Assignment →
Where a line of the listing below holds "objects", add it to the tally; give only the final number.

*** Opening Provided entries ***

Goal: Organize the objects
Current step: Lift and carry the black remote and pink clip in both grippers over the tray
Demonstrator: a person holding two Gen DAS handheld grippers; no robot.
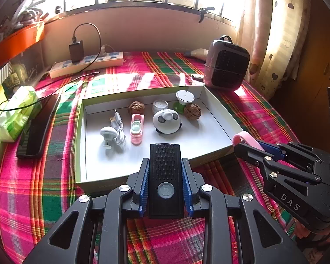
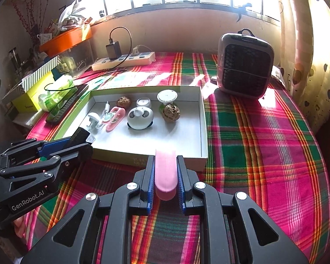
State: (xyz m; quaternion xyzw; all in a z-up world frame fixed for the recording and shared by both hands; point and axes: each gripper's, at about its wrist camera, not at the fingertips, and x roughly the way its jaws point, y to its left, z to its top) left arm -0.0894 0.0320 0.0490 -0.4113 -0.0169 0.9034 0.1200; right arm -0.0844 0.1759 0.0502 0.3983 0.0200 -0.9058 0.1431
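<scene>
My left gripper point(image 1: 165, 176) is shut on a black ribbed device with a round grey button point(image 1: 165, 176), held just over the near edge of the white shallow box point(image 1: 220, 118). My right gripper point(image 2: 165, 176) is shut on a pink oblong object point(image 2: 165, 171), held in front of the box's near right rim point(image 2: 202, 132). In the box lie two walnuts point(image 1: 136, 107), a panda-shaped gadget point(image 1: 166, 121), a pink clip-like case point(image 1: 136, 128), a white cable with a small white holder point(image 1: 112, 134), a small round jar point(image 1: 160, 106) and a green-and-white stand point(image 1: 183, 101).
The plaid cloth point(image 2: 264, 143) covers the table. A small heater point(image 2: 244, 66) stands at the back right, a power strip point(image 1: 88, 63) with a charger at the back. A black phone point(image 1: 38, 127), a tissue pack point(image 1: 15, 114) and boxes sit at the left.
</scene>
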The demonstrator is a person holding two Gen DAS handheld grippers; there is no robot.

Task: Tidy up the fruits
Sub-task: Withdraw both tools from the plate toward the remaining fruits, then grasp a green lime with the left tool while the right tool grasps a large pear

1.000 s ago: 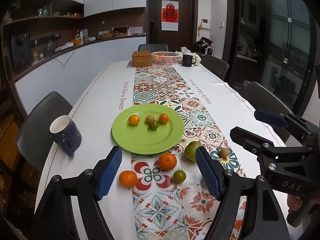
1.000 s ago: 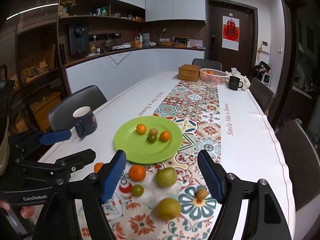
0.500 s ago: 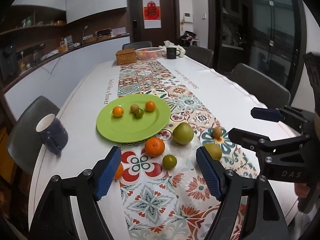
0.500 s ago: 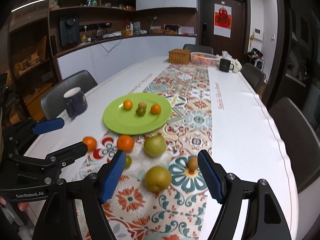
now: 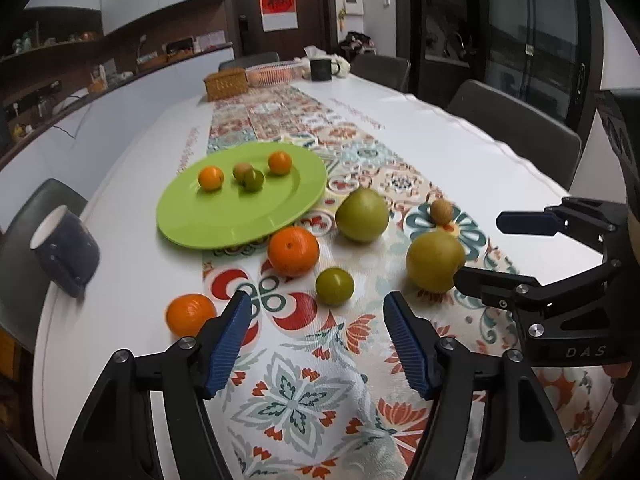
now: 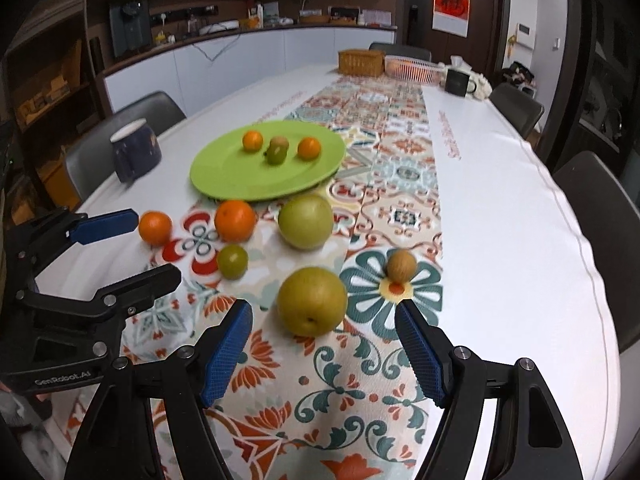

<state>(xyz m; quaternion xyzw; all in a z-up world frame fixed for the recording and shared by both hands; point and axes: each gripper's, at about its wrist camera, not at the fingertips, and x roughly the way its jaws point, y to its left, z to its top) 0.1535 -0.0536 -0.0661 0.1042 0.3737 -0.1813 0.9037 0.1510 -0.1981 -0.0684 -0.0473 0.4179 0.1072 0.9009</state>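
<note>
— Jaws? 
— Both apart, nothing held; left gripper [image 5: 316,340] has just been closing, right gripper [image 6: 324,344] behind a yellow-green pear [image 6: 312,301]. 
— Fruit count? 
— Green plate [image 5: 240,216]: 4 small. Patterned runner [image 5: 304,396]: 2 pears, 2 oranges, 1 green, 1 brown.

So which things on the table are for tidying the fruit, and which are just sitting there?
For the job:
- green plate, four small fruits on it
- two loose oranges
- two big yellow-green fruits
- small green fruit
- small brown fruit
- both grippers, left and right, open and empty

Just lying about:
- blue mug
- black mug
- wicker box
- white basket
</note>
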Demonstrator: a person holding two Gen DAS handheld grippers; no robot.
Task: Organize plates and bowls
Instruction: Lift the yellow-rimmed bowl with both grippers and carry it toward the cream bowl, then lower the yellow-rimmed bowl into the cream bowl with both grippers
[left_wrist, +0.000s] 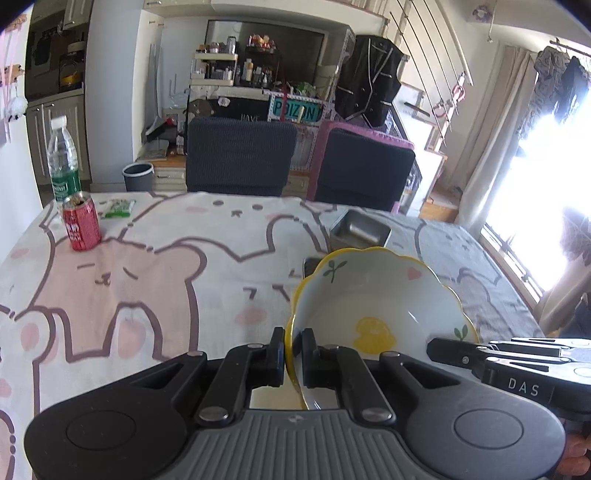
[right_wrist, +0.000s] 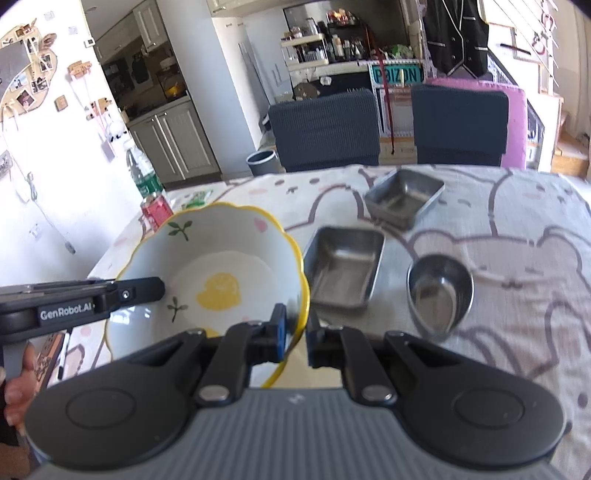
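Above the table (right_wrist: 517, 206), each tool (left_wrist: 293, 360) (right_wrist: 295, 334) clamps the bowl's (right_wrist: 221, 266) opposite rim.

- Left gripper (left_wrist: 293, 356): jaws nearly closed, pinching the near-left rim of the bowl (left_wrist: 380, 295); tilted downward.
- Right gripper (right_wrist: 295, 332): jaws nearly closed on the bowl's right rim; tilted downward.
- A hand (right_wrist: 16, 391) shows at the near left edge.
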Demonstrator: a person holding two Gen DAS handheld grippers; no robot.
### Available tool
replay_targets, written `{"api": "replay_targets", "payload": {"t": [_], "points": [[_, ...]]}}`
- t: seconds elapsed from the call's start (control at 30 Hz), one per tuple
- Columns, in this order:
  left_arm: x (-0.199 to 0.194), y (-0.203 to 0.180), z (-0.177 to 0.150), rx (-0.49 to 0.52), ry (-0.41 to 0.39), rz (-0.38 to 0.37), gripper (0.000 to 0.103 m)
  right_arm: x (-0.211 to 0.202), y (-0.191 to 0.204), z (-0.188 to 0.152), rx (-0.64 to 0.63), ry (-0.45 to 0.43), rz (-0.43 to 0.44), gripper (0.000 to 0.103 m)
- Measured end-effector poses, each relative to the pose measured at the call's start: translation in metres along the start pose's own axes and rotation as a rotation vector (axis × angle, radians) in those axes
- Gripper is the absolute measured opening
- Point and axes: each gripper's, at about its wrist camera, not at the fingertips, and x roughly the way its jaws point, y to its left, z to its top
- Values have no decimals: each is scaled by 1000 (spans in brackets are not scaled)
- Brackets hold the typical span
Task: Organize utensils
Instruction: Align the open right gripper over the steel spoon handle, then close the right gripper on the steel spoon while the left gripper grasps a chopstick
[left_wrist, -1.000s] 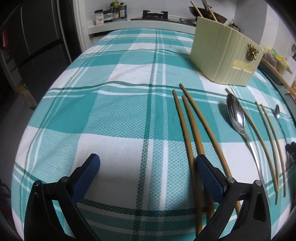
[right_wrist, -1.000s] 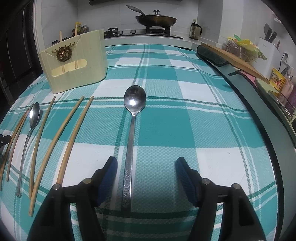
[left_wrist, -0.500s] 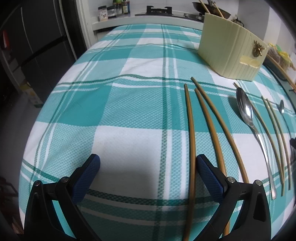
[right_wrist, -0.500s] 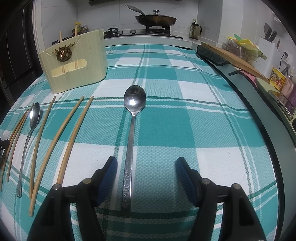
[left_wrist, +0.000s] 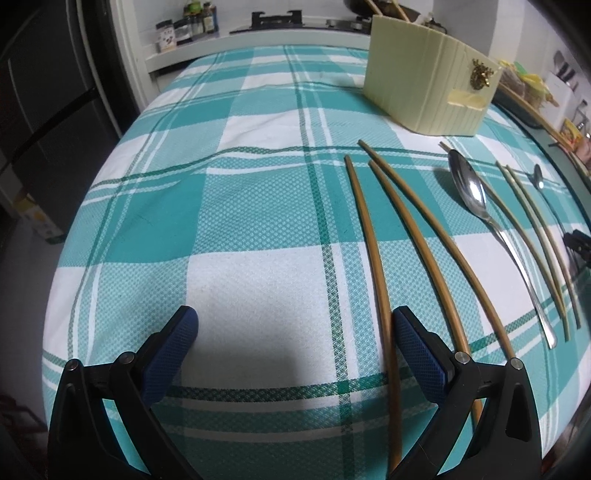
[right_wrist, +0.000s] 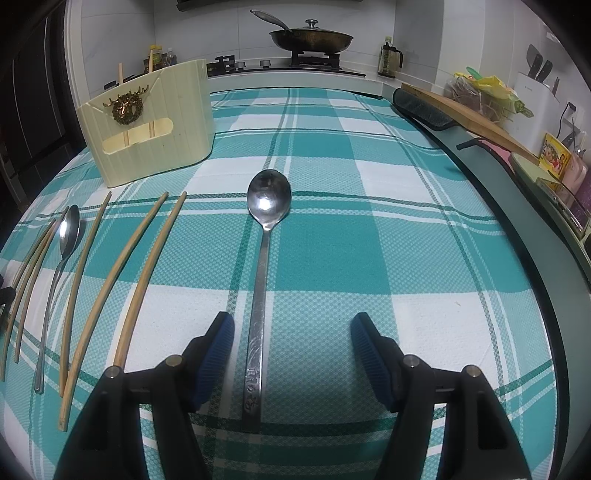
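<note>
My left gripper hangs open over the teal checked cloth. The leftmost of three brown chopsticks runs just inside its right finger, and the other two pass under that finger. A steel spoon and paler chopsticks lie further right. My right gripper is open too, with the handle of a large steel spoon lying between its jaws, close to the left finger. A cream utensil holder stands at the back left with two chopsticks upright in it.
Pale chopsticks and a smaller spoon lie left of the large spoon. A pan sits on the stove behind. A wooden board and a counter edge run along the right. A dark fridge stands beyond the table's left edge.
The left gripper has rolled and shifted a little, so the leftmost brown chopstick now lies inside its right finger instead of under it. The right gripper and the large spoon have not moved.
</note>
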Motion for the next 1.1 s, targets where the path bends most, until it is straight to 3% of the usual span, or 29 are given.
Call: {"api": "replay_targets", "payload": {"t": [0.33,0.5,0.73,0.9,1.0,1.03,1.07,1.1], "points": [[-2,1,-2,7,-24,-7,103,1,0,0,3,2,8,70],[6,2,17,72,115,-46,103,0,2,1,-46,24,34,76],[22,-12,42,136,138,-66,100,12,5,20,-119,109,66,76],[32,-22,69,118,134,-63,73,39,19,56,-127,81,57,76],[33,-34,79,122,119,-77,41,56,24,75,-87,51,60,75],[33,-37,81,125,115,-79,21,59,24,80,-68,37,55,75],[34,-40,82,128,111,-91,6,60,24,82,-57,20,48,65],[34,-42,83,125,108,-93,5,61,23,84,-51,5,42,46]]}}
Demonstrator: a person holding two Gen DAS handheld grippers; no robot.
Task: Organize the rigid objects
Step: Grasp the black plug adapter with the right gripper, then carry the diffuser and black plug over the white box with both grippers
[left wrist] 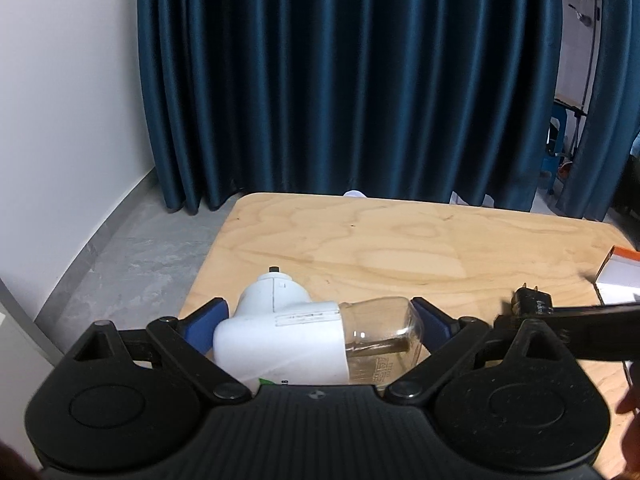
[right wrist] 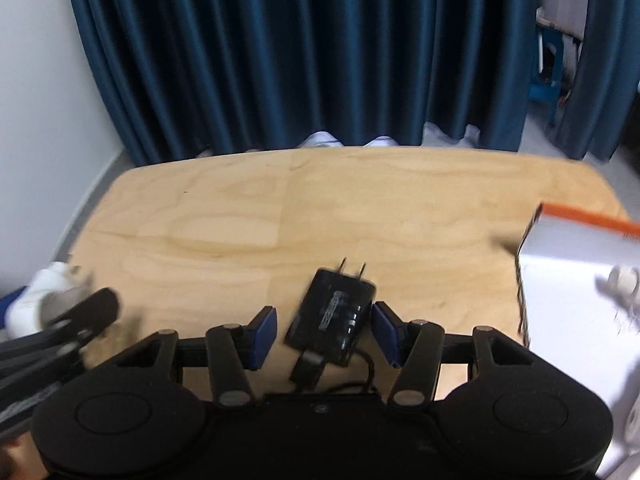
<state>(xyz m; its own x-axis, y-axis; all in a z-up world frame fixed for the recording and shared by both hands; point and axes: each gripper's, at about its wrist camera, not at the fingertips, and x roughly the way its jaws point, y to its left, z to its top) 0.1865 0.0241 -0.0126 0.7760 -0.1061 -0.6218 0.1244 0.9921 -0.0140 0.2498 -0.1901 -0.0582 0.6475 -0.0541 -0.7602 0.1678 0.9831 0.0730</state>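
Observation:
A white handheld device with a clear jar on one end (left wrist: 280, 340) lies sideways near the wooden table's left edge. My left gripper (left wrist: 320, 316) spans it at full width, one blue pad on the white body and the other on the jar's end. A black plug-in charger (right wrist: 332, 316), prongs pointing away, lies on the table between the fingers of my right gripper (right wrist: 324, 320). A gap shows beside the left pad, so this gripper is open around the charger. Its cable runs back under the gripper. The charger (left wrist: 530, 300) also shows in the left wrist view.
A white box with an orange edge (right wrist: 580, 300) stands at the table's right side, close to the right gripper. The wooden table (right wrist: 320, 208) ends before a dark blue curtain (left wrist: 340, 80). A white wall and grey floor (left wrist: 132, 248) lie to the left.

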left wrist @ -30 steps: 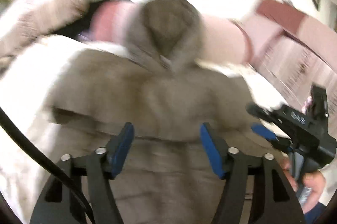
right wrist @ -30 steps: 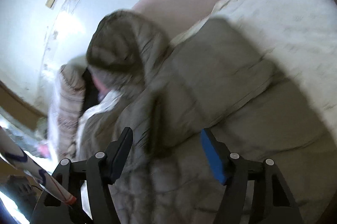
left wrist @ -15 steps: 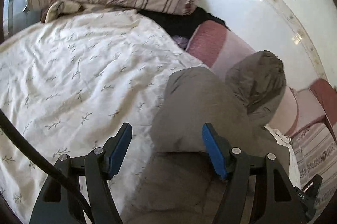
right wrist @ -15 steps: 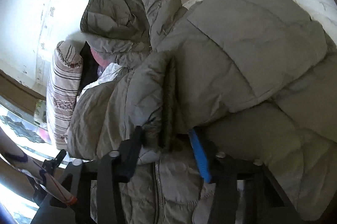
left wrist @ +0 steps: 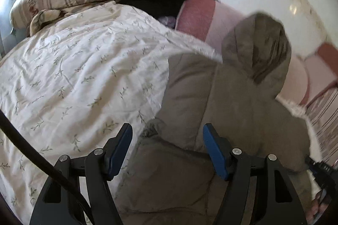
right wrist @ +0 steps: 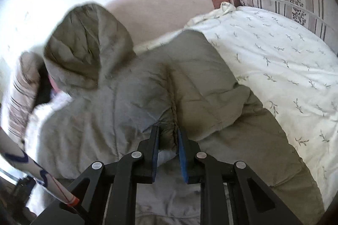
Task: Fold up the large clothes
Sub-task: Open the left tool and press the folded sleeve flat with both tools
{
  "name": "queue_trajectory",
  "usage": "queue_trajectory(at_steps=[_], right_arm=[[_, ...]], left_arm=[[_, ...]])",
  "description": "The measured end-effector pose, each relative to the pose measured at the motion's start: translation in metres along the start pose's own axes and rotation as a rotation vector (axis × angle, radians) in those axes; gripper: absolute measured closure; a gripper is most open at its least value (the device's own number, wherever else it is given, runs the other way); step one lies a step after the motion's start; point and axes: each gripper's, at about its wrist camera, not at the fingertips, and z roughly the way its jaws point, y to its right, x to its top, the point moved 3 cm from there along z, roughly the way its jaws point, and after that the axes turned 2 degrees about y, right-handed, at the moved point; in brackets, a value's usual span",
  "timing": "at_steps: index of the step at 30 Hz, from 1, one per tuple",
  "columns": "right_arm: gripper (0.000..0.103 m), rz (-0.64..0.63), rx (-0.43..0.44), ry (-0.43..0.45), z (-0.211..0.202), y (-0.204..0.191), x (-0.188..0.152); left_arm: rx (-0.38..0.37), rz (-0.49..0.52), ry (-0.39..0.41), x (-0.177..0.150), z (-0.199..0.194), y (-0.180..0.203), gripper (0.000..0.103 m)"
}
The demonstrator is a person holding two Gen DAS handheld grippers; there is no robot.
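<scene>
Here my right claw [right wrist: 168, 146] pinches a gathered fold of the grey hooded jacket [right wrist: 131, 102], which lies on the bed's white leaf-print quilt [right wrist: 285, 68]. My left claw [left wrist: 166, 148] gapes wide above it, gripping nothing; bare quilt spreads toward nine o'clock.

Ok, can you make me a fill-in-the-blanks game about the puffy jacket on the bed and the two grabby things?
1. The right hand-held gripper is pinching a fold of the grey ____.
2. The left hand-held gripper has its jaws wide ____.
3. The jacket lies on a white quilt printed with little ____.
4. At the top of the jacket, its puffy ____ leans against a pink cushion.

Missing words: jacket; open; leaves; hood
</scene>
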Motion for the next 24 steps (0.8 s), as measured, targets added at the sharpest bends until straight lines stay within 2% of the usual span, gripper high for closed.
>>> queue_trajectory(at_steps=[4,8,9,11,13,14,16,20,24], right_arm=[[0.083,-0.029,-0.039,-0.004,0.007,-0.001,-0.002],[0.062,-0.015,-0.080,0.001,0.001,0.003,0.001],[0.061,-0.002,-0.096,0.013,-0.006,0.006,0.002],[0.061,0.014,-0.132,0.073,-0.023,0.008,0.005],[0.061,-0.016,-0.181,0.176,-0.043,0.002,0.008],[0.061,-0.038,-0.169,0.225,-0.051,-0.003,0.009],[0.061,-0.069,-0.112,0.248,-0.056,-0.013,0.009],[0.061,-0.203,-0.033,0.186,-0.037,-0.041,-0.004],[0.061,-0.243,-0.056,0.091,-0.010,-0.045,-0.016]], left_arm=[[0.062,0.083,-0.039,-0.010,0.016,0.014,0.035],[0.078,0.106,-0.004,-0.009,0.007,0.018,0.035],[0.074,0.107,0.016,-0.007,0.001,0.020,0.035],[0.067,0.119,0.065,-0.002,-0.014,0.027,0.035],[0.059,0.144,0.116,0.000,-0.027,0.038,0.031],[0.055,0.158,0.127,-0.001,-0.031,0.044,0.029],[0.043,0.198,0.135,-0.007,-0.032,0.059,0.028],[0.047,0.290,0.093,-0.023,-0.018,0.085,0.028],[0.094,0.360,0.077,-0.036,-0.005,0.099,0.028]])
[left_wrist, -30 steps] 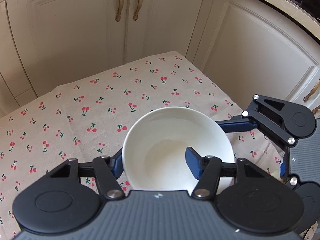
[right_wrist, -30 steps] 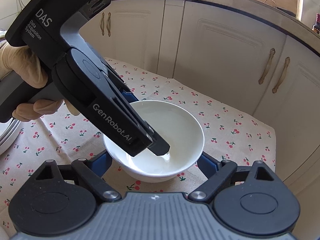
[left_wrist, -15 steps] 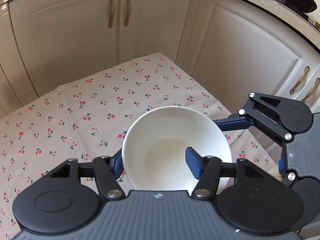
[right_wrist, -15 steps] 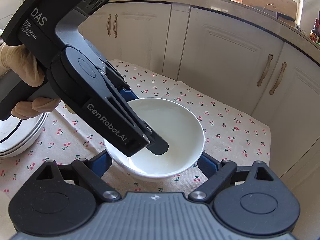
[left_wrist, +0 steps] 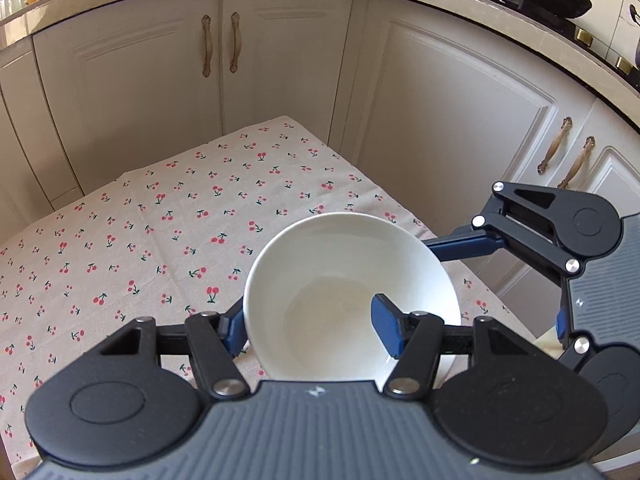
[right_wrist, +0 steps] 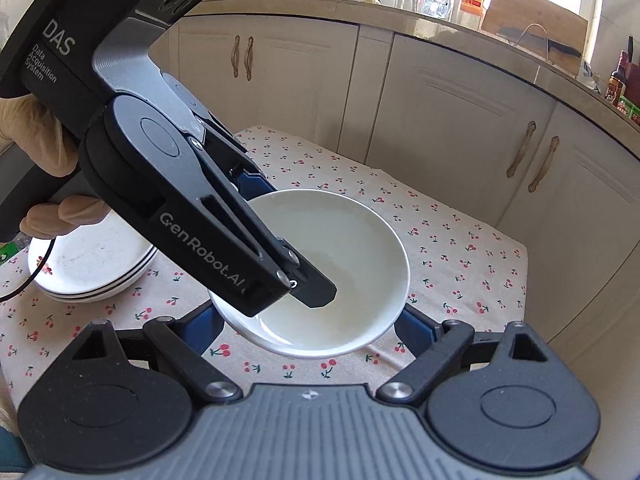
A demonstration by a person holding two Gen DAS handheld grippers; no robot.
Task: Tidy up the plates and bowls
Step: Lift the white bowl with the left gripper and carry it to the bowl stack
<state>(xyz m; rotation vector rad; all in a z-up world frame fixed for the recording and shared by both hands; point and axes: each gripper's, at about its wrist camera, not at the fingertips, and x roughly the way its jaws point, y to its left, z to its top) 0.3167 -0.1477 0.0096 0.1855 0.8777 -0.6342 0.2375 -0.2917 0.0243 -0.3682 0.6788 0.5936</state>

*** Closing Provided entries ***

Solution to this problem →
2